Serapion may have been a Christian, taking part in a virtue-signalling contest. John the Eleemosynary sold himself into slavery and fetched 50 solidi on the market; Harper comments: “The figure appears intended to inflate the saint’s generosity.”
Actually, Augustine of Hippo once claimed that a horse was often more expensive than a slave. In fact…
After the defeat of Radagaisus and his invading army in AD 406, the defeated Goths were sold for one solidus apiece, like cheap cattle. This fi gure is not necessarily to be believed. It is reported second-hand by Orosius (“it was said that…”), who also estimated that the invading force numbered 200,000 men. In fact it was closer to 20,000, according to Heather. Orosius was trying to emphasize the size of the defeated force by the low price charged for the captives. If the values are incredible, the underlying logic of the observation – that a sudden shift upward in supply would send prices rapidly lower – is eminently plausible.
Speaking of Christians:
Melania the Younger and her husband Pinian were wealthy members of the Roman senate. When they converted to the ascetic lifestyle, they decided to liquidate their massive property. Other branches of the family opposed their desire to dissipate the patrimony, and the brother of Pinian was even accused of fomenting a slave rebellion. The emperor Honorius was forced to intervene and seems to have crafted a compromise. According to Palladius, Melania freed 8,000 slaves and transferred the rest to Pinian’s brother at 3 solidi each. This seems to be a compromise forged by the emperor by which the brother kept some of the patrimony at a favorable price; it does not represent the prevailing market value of slaves.
In the mid 5th century, strict legal limits about the sale of slaves went out the window:
A famine had ravaged Italy, forcing freeborn citizens to sell their children or elderly parents into slavery. In classical Roman law, this was strictly illegal, but the late antique state took a more pragmatic view of such messy social realities.
The only named reference to the sale of a black slave in the paper is this: a papyrus that records the sale of a 12 year-old black male slave, Nepheros, at Hermopolis,
sometime during the reign of Anastasius (the reference is F. Hoogendijk, “Byzantinischer Sklavenkauf”, Archiv für Papyrusforschung 42 (1996) 225–34.). The price was low: eight solidi.
Still, there is considerable evidence that the flow of slaves from Nubia and east Africa towards the Mediterranean was already substantial in late Antiquity.
Nepheros probably was unskilled. Note that this table from roughly the same era has reference prices for various slaves, all of which are at least twice that of Nepheros (also note: there’s no different price for women):
Obviously, many of the young women were bought for sex trafficking. It would have been nice to know whether women from different regions fetched different prices, keeping in mind that such was the case when ISIS had slave markets during its brief heyday in 2015-17 AD.
Under Justinian, his wife Theodora is reported to have gathered the procurers of the city and interrogated them under oath. They swore that they had procured young females for 5 solidi each, a pretty low price. The empress reimbursed them and released the girls — something that no ISIS first lady would have even considered possible, or desirable.
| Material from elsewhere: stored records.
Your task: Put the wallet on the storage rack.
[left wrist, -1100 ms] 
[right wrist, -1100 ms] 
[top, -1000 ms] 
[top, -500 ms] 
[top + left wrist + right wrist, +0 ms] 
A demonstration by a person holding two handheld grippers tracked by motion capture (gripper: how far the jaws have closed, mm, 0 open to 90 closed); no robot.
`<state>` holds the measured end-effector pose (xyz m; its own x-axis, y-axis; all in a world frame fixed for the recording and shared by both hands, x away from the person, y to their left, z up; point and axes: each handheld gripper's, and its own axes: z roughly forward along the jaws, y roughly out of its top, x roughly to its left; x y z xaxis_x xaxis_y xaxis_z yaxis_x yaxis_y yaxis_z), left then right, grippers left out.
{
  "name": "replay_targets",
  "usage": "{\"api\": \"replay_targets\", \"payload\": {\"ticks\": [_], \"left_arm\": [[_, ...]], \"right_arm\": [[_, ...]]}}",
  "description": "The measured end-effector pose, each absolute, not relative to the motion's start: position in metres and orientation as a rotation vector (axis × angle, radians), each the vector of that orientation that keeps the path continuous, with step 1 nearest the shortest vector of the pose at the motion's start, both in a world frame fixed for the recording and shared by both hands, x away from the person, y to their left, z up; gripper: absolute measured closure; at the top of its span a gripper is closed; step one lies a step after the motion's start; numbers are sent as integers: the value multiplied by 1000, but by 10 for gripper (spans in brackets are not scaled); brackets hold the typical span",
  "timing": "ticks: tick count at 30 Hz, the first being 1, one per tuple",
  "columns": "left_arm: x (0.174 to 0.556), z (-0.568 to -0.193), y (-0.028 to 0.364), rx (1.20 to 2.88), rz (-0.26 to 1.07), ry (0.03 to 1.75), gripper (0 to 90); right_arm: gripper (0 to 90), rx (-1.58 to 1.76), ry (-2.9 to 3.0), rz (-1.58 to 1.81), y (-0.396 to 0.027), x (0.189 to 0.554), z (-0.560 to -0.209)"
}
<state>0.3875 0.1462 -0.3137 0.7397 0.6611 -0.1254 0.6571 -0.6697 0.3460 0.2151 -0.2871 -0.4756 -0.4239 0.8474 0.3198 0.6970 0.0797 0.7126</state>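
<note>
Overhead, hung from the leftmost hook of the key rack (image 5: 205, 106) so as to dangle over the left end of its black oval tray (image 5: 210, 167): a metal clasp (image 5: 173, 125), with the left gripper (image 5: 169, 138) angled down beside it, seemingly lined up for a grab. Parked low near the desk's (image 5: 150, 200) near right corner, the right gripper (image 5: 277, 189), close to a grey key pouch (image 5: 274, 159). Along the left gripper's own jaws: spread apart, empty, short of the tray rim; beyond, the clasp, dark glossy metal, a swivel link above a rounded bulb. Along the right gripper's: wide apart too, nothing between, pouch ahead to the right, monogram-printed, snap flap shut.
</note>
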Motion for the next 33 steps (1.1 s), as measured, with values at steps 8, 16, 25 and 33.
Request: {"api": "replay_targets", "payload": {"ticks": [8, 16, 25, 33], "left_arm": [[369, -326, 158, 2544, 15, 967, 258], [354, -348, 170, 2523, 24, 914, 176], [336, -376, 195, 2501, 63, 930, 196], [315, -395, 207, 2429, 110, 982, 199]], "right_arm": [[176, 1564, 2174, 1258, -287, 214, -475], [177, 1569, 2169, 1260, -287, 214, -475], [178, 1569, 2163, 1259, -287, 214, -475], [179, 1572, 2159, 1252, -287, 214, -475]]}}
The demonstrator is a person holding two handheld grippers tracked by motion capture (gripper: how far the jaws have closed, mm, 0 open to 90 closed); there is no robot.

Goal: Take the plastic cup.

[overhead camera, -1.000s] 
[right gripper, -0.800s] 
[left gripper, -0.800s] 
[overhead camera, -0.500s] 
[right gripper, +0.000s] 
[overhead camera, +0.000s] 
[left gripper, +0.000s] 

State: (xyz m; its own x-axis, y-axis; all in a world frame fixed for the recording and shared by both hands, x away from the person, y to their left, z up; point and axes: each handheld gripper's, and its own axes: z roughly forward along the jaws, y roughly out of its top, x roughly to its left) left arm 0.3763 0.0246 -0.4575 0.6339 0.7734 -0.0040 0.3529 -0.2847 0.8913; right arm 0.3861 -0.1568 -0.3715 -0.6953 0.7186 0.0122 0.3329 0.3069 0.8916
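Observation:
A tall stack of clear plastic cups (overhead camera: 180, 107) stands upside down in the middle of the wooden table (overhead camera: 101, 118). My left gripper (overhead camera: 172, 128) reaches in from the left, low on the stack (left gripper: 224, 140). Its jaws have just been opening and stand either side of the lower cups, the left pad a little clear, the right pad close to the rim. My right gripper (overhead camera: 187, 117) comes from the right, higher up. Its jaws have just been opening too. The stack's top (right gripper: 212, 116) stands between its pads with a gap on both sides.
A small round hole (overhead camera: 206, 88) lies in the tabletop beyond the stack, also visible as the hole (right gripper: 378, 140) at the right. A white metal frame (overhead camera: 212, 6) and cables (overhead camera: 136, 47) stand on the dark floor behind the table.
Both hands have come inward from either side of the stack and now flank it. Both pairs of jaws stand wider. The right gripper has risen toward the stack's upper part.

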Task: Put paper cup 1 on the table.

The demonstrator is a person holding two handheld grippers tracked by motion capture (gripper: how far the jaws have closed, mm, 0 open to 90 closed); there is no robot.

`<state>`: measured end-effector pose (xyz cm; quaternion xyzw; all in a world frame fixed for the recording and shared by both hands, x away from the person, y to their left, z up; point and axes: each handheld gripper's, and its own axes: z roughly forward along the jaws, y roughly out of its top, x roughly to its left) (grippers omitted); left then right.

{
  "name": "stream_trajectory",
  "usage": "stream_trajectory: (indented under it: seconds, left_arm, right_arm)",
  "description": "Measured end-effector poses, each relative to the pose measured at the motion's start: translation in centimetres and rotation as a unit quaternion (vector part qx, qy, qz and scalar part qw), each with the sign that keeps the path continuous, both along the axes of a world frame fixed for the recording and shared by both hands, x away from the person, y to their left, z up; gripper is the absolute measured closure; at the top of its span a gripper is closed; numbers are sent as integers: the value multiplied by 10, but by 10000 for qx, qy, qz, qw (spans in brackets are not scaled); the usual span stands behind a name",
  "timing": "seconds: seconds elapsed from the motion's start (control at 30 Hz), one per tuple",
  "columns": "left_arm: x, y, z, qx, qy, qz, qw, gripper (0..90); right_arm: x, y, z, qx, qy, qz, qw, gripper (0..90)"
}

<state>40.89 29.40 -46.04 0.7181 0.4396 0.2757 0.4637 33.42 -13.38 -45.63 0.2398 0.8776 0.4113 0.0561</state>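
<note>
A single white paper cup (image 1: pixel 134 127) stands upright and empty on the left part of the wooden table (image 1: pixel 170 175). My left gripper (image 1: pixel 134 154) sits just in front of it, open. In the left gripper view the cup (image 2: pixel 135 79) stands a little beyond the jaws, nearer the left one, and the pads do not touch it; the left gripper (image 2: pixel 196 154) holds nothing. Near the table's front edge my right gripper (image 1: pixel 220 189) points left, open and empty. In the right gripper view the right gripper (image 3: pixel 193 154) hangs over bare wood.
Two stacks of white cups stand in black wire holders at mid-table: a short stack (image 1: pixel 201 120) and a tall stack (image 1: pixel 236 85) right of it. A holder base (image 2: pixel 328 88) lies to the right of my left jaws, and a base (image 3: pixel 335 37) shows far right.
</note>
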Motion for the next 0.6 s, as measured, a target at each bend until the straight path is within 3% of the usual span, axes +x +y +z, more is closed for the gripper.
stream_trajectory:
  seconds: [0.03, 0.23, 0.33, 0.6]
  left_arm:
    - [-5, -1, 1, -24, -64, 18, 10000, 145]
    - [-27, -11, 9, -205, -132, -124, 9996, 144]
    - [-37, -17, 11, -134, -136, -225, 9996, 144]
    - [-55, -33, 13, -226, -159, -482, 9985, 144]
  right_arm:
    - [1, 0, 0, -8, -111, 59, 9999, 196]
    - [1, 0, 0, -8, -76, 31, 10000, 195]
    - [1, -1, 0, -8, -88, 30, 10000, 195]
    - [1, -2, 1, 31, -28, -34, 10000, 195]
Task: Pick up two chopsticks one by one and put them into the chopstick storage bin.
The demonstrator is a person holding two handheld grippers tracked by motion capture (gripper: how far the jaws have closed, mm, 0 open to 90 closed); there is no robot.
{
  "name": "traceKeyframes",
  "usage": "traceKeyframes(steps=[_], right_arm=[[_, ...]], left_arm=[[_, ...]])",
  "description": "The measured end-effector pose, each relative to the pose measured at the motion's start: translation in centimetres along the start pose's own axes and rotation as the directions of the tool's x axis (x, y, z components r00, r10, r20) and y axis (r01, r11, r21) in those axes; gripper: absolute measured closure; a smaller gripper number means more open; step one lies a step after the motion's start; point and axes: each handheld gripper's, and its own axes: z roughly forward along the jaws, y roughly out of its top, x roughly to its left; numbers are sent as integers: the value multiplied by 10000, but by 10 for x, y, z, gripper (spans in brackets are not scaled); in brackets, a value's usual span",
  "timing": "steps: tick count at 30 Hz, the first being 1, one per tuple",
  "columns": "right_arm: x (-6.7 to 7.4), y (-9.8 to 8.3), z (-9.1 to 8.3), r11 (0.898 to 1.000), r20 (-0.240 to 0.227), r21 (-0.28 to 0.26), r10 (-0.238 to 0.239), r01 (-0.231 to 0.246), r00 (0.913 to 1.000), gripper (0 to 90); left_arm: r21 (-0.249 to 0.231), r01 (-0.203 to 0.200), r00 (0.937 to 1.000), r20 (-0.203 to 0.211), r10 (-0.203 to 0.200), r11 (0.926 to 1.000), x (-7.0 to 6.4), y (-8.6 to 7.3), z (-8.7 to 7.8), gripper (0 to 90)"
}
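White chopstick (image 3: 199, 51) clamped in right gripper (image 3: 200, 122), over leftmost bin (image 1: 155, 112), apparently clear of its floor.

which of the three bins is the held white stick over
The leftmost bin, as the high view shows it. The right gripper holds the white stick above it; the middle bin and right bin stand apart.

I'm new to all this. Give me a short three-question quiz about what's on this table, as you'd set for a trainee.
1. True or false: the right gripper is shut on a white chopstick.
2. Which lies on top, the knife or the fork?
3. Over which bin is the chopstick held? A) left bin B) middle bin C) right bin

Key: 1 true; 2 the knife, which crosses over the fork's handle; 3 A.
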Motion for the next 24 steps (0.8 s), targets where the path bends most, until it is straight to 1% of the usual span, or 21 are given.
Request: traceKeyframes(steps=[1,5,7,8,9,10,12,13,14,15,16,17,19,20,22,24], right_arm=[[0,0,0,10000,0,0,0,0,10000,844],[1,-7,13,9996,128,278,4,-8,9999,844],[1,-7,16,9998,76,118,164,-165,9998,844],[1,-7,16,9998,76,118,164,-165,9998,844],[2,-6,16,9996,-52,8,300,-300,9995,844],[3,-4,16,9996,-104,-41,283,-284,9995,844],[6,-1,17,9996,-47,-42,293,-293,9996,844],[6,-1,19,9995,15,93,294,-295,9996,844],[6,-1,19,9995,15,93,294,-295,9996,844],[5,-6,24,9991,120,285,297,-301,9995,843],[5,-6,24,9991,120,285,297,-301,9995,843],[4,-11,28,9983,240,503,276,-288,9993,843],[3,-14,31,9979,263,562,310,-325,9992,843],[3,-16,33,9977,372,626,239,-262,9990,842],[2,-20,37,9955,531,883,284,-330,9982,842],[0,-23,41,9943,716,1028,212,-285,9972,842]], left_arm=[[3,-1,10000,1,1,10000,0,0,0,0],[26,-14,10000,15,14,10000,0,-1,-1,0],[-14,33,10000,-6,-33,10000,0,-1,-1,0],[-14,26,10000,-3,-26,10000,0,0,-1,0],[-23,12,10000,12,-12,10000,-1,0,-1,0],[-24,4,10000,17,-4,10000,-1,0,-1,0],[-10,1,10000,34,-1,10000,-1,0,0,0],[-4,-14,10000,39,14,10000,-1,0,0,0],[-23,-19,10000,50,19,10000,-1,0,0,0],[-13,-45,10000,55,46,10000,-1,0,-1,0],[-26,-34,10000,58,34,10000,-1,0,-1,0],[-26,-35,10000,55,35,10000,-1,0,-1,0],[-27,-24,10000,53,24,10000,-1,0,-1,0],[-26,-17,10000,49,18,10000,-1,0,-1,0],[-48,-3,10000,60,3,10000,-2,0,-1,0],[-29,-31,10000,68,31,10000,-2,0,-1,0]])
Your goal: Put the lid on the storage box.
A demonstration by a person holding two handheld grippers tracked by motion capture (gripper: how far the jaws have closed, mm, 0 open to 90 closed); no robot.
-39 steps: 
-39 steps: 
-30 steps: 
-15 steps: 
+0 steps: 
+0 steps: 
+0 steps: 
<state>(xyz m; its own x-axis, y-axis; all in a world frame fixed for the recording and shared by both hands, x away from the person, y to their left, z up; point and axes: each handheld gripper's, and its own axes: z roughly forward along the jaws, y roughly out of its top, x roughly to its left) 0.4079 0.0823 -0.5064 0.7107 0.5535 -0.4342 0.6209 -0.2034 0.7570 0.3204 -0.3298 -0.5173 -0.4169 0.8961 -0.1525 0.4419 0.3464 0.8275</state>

This unrelated table is pretty cool:
*Harper cites M. A. Dandamaev’s “Slavery in Babylonia: from Nabopolassar to Alexander the Great (626–331 BC)” (DeKalb 1984), in which the author 186–206 reports a scatter of first millennium BC prices from Babylonia and concludes that males cost slightly more than females. In the Early Middle Ages (ca. 700–1000) females appear more expensive, Harper adds later.